On 29 Sep 2011, at 10:38am, Dan Kennedy wrote:

On 09/29/2011 03:17 PM, Jaco Breitenbach wrote:
In the WAL documentation (http://www.sqlite.org/wal.html) it is hinted
that
the checkpoint operation, which is normally in the same thread if
execution
as the database commit, could be moved to a separate thread or process.
  If
I were to run the checkpoint in a separate thread (using
sqlite3_wal_checkpoint(DB, NULL)), can I reuse the original database
connection, or will the checkpointing interfere with the ongoing
processing
(inserts done in the main thread) if the connection is shared?  Would it
be
better to create a new connection to the database just for the sake of
the
checkpointing?

Probably a new connection.
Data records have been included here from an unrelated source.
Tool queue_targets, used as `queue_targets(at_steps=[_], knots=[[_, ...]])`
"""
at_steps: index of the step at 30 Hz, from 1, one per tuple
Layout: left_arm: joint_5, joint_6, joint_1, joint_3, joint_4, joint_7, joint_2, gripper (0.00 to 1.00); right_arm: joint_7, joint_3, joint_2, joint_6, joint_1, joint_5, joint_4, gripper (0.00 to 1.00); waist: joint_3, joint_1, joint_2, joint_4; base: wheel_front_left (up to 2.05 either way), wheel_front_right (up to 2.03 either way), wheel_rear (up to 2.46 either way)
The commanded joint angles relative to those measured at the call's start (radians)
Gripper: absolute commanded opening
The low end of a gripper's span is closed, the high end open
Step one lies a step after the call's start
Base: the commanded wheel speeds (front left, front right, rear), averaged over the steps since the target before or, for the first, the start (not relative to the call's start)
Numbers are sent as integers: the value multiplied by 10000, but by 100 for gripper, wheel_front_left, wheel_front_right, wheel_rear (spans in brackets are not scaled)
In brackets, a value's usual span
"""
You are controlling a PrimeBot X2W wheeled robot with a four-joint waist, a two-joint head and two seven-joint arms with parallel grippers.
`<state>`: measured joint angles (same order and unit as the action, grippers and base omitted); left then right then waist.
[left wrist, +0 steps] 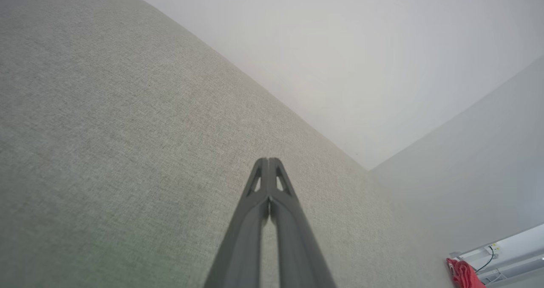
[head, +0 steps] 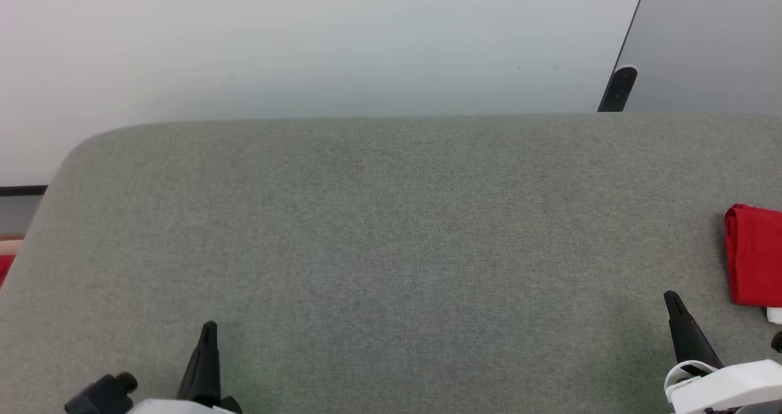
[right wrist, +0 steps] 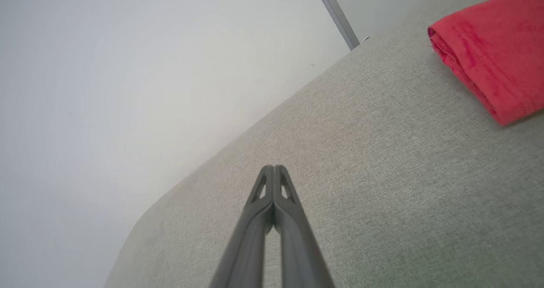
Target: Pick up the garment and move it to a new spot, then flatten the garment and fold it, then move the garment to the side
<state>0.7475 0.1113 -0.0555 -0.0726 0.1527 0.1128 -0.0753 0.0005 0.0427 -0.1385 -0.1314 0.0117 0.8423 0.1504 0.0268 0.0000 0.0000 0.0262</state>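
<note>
Across the wide grey fabric surface (head: pixel 391 218), which runs from a rounded corner at the robot's left to the right edge of the head view, almost nothing lies. Behind it stands a plain pale wall (head: pixel 305 41), with a dark grey panel (head: pixel 708 41) leaning in at the upper right.

Far out on the robot's right side rests the garment (head: pixel 754 255), a compact red bundle with a thick, rounded fold along its near-left edge and layers stacked neatly beneath. It sits flat on the surface, cut off by the frame, and touches neither arm.

Both tools hang low at the near edge. The left gripper (head: pixel 208 331) has its two dark fingers pressed together tip to tip, holding nothing; the right gripper (head: pixel 672 298) is likewise pinched closed and empty, near the garment but clear of it.

Judged from this layout, the task stands at its last step or just past it: the shirt looks folded and already set aside. The next move calls for little, at most checking that the bundle lies fully on the surface, then parking the arms without brushing the fold.

No lettering or number shows on the garment; the fold presents plain red cloth. A small white label (head: pixel 684 386) on the right wrist may carry print, but it is too small to read.
</note>
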Motion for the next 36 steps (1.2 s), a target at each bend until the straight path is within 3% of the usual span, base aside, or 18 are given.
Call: queue_targets(at_steps=[1, 36], knots=[[453, 50, 285, -61, -57, -91, -32, 0, 63, 81, 23, 4, 289, 413, -64, 0, -6, 0, 0, -6, 0, 0, 0], [4364, 132, 978, -242, 405, -1144, 105, 0, 585, 397, 431, 8, 656, 3893, 410, 0, -94, 0, 0, -103, 0, 0, 0]])
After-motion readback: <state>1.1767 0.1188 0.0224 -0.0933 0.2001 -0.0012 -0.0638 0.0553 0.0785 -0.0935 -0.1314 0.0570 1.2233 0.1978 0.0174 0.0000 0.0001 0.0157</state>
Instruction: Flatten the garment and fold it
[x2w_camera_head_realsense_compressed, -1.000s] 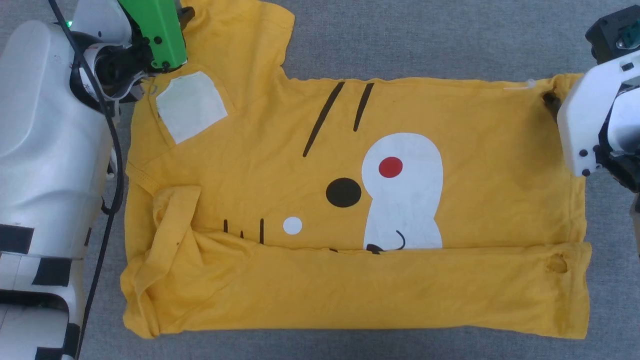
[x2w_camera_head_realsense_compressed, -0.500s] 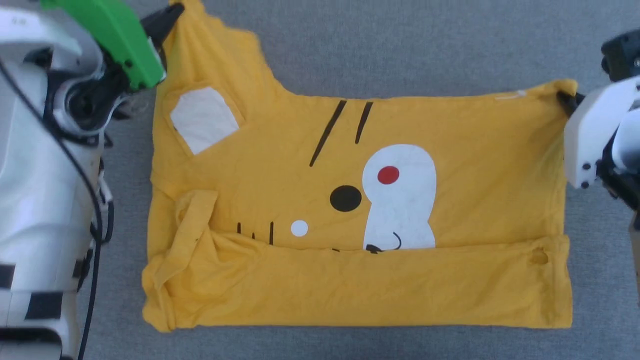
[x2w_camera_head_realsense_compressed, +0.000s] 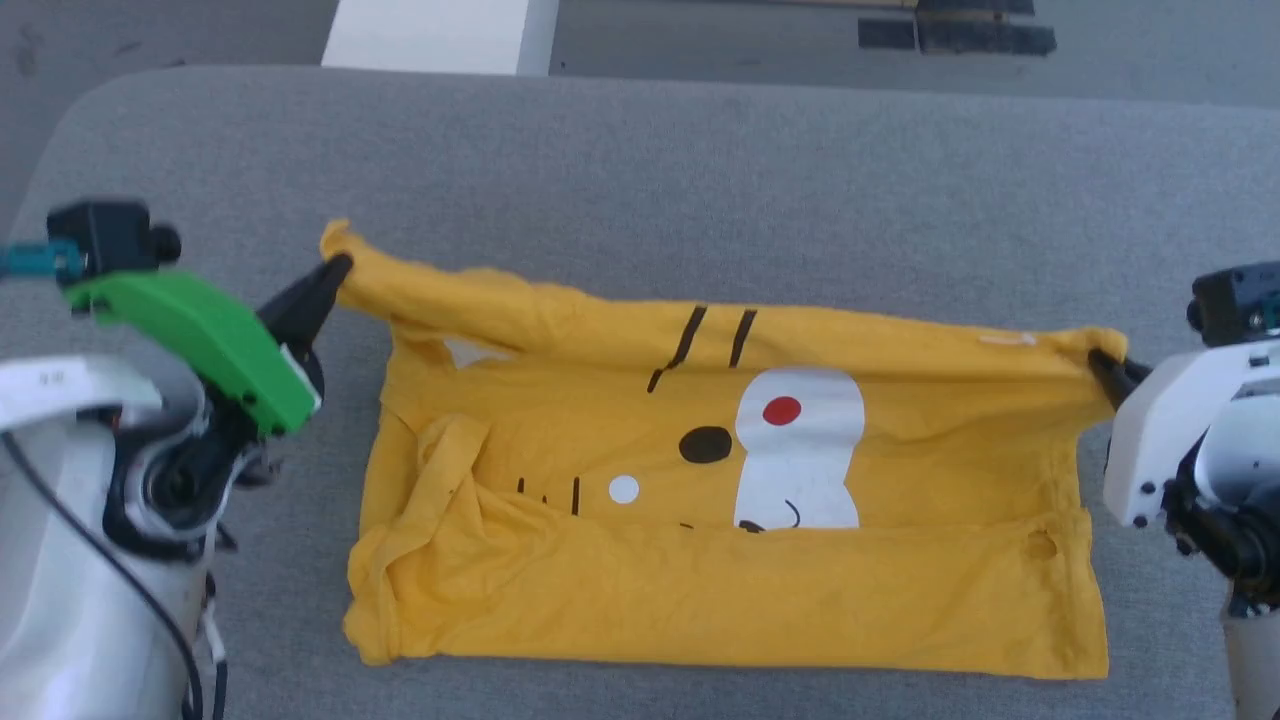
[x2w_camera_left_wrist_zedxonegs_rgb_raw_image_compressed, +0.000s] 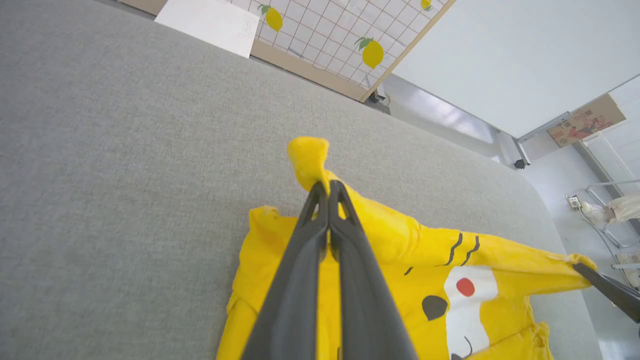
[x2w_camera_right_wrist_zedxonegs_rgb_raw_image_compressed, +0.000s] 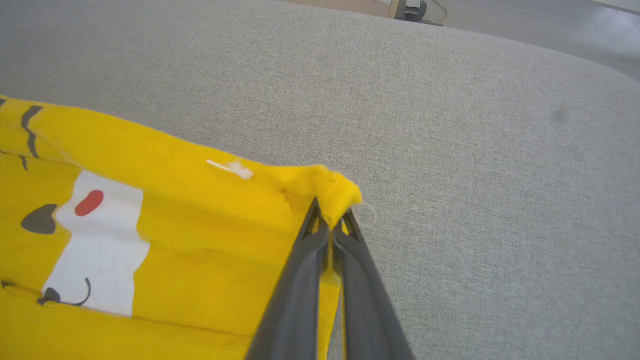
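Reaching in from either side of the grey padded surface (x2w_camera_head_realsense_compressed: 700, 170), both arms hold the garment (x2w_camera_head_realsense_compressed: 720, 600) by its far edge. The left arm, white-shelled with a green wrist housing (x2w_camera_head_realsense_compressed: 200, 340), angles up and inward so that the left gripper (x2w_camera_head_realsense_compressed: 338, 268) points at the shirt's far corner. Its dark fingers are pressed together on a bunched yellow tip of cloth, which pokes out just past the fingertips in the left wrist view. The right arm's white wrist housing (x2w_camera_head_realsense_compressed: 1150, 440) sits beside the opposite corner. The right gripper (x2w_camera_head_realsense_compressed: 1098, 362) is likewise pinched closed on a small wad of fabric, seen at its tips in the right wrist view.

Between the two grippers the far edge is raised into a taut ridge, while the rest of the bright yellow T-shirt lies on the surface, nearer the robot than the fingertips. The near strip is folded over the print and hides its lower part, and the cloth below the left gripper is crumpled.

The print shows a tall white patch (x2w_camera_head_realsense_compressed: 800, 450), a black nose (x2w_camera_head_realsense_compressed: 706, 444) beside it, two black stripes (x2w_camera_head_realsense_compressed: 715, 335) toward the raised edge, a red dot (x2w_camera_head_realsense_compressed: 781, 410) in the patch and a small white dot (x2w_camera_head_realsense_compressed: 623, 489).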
All operations on a single sqlite3*
handle are serialized.

Howver, the process of checkpointing requires constant access to the
database file, which means it'll be locked.  So if you're moving it to
another thread but your main thread is doing to soon do something else with
SQLite, there's probably no point.


I understood this is not the case; If you have one thread checkpointing, you
can have another thread making writes because those go to the WAL file only
anyhow and thus there's no locking, so there's no locking (i.e. second
thread can do whatever much selects/inserts/deletes/etc. it wants to) unless
the second thread would checkpoint also. Please correct me if I'm wrong.

That's correct. Checkpointing does not block either readers
or writers.

However, if the other connections are writing fast enough, or
holding long read-transactions open a large percentage of the time,
the WAL file might end up growing indefinitely. This is usually
more of a problem for performance tests than actual applications.